Acogiendo a líderes mundiales en Berlín el 19 de enero, la canciller estaba buscando compensaciones en dos frentes, ambos relacionados: el diplomático y el de los refugiados.
Alemania ha sido criticada por ser un actor pasivo en política exterior –a pesar de que Merkel debería recibir crédito por negociar un alto el fuego, aunque frágil, en el este de Ucrania en 2015–. Sin embargo, precisamente porque se abstuvo durante la votación de Libia en 2011, Alemania ha podido aparecer como neutral en la organización de la conferencia.

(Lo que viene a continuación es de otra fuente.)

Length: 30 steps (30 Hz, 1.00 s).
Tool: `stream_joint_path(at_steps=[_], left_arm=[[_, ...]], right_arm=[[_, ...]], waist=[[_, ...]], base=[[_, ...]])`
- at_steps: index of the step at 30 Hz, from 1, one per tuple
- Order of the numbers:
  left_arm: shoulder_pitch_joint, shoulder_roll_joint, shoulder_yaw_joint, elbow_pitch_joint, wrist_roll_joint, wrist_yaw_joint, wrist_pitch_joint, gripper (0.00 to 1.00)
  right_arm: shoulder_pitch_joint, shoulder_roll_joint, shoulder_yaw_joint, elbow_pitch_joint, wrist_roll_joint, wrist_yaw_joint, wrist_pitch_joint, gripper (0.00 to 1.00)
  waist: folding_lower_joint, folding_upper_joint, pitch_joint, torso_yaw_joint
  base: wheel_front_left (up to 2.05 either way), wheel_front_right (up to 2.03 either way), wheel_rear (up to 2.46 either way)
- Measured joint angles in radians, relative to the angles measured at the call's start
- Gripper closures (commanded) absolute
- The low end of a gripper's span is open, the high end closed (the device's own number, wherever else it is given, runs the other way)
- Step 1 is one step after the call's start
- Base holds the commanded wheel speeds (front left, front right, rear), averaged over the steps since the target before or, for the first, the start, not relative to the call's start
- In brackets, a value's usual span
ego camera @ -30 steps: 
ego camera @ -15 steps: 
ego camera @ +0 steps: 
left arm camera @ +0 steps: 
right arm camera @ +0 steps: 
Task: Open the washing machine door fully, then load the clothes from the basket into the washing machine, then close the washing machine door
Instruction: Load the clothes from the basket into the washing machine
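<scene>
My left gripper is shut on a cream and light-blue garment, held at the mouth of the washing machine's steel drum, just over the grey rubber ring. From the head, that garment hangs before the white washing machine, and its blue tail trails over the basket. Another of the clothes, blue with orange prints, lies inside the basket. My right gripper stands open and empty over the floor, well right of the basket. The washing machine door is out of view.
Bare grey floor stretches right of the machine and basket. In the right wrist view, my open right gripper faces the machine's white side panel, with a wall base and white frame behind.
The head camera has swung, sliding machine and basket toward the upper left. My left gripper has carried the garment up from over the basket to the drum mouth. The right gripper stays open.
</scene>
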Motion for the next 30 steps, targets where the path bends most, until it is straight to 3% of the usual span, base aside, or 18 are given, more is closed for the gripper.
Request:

Pero hay una gran dosis de realpolitik involucrada. Merkel sabe que la crisis de refugiados está lejos de terminar y que Libia sigue siendo una ruta importante hacia Europa. También sabe, después de varias visitas a la región y muchas discusiones con el presidente francés, Emmanuel Macron, de la combustibilidad del Sahel y cómo supone inmensas amenazas de seguridad para la zona y para Europa. Cuanta mayor es la inseguridad en el Sahel, mayores son los flujos de refugiados y migrantes.
Merkel entra en sus dos últimos años como canciller y su legado podría depender de lograr el fin de la guerra en Libia. Cualquiera que sea el resultado, al final se trata de que Merkel consiga que Alemania se considere, en lo que a política exterior se refiere, como un actor, no como un mero destinatario.
Este artículo fue publicado originalmente en inglés en la sección Strategic Europe de Carnegie Europe.